PROBLEM TO SOLVE
Retype the lines below exactly, but only those from the line that has "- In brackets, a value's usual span" through the line that has "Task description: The". Omit every picture.

** DATA SEGMENT follows **

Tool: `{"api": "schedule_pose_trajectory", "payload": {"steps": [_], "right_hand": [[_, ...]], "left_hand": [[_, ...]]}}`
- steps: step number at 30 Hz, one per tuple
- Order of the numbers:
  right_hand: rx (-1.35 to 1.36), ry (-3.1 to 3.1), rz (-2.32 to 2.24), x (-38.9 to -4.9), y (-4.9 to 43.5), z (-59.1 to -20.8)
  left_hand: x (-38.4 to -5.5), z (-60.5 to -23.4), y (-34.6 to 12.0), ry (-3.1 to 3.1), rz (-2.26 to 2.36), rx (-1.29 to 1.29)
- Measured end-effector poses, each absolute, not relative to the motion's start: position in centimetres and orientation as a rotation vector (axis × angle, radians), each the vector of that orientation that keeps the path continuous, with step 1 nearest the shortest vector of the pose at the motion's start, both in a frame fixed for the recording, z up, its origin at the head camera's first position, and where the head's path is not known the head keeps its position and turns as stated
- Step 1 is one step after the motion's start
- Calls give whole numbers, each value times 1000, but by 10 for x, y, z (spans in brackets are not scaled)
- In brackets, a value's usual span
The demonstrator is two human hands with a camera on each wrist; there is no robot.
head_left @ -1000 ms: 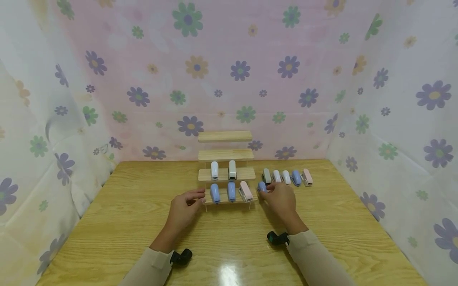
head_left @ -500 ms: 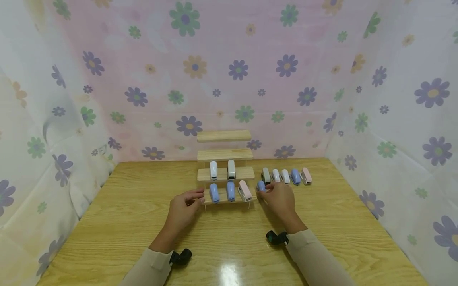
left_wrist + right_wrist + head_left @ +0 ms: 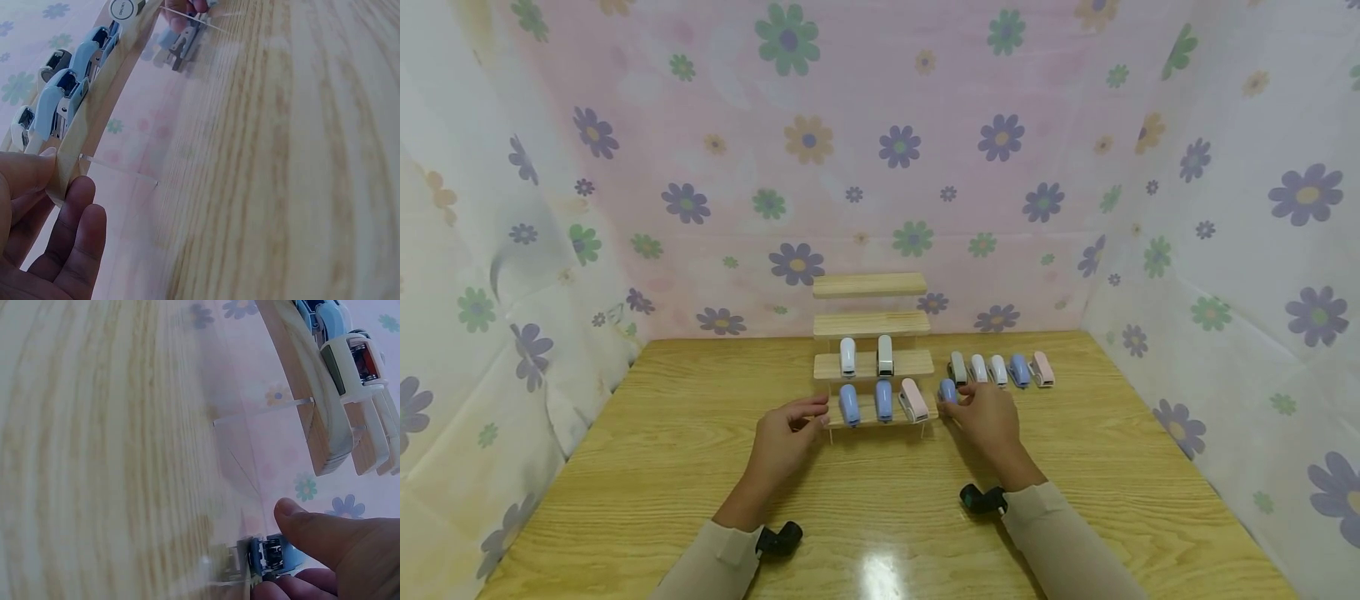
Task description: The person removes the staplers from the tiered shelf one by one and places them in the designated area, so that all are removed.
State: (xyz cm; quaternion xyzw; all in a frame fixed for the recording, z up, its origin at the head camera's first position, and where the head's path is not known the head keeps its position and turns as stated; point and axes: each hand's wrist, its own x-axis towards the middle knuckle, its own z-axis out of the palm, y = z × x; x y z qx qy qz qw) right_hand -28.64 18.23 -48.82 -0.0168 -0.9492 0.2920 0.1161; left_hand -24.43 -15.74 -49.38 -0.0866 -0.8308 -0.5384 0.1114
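In the head view, a tiered wooden display stand (image 3: 870, 324) carries small staplers. Its lowest tier holds two blue staplers (image 3: 883, 402) and a pink stapler (image 3: 914, 400); the tier above holds a white stapler (image 3: 847, 357) and a grey-green stapler (image 3: 885, 356). My left hand (image 3: 784, 442) pinches the left end of the lowest board (image 3: 74, 147), thumb on top and fingers beneath. To the right of the stand, my right hand (image 3: 990, 421) holds another blue stapler (image 3: 948, 391) low at the table; in the right wrist view its fingers partly hide this stapler (image 3: 272, 555).
Behind the right hand a row of staplers stands on the wooden table (image 3: 880, 492): a green stapler (image 3: 958, 368), two white staplers (image 3: 978, 368), a blue stapler (image 3: 1019, 371) and a pink stapler (image 3: 1042, 369). Flowered cloth (image 3: 865, 100) encloses the back and sides.
The head view has shifted very slightly. Both hands and the staplers stay practically in place.
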Motion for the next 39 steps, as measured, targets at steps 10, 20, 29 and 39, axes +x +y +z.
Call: {"api": "schedule_pose_trajectory", "payload": {"steps": [10,20,29,39], "right_hand": [[-9,-2823,883,-286,185,-482],[-9,-2793,870,-283,192,-451],[-31,-2802,854,-284,180,-431],[72,-2748,868,-289,163,-412]], "left_hand": [[-243,-493,-157,-2441,-1577,-255],[-244,-492,-157,-2464,-1570,-256],[-244,-494,-158,-2442,-1581,-268],[-245,-498,-157,-2435,-1578,-255]]}}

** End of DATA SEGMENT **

ANSWER
- In brackets, a value's usual span
The demonstrator is two human hands with a camera on each wrist; there is no robot.
head_left @ -1000 ms: 
head_left @ -500 ms: 
left_wrist + right_wrist + head_left @ +0 ms: 
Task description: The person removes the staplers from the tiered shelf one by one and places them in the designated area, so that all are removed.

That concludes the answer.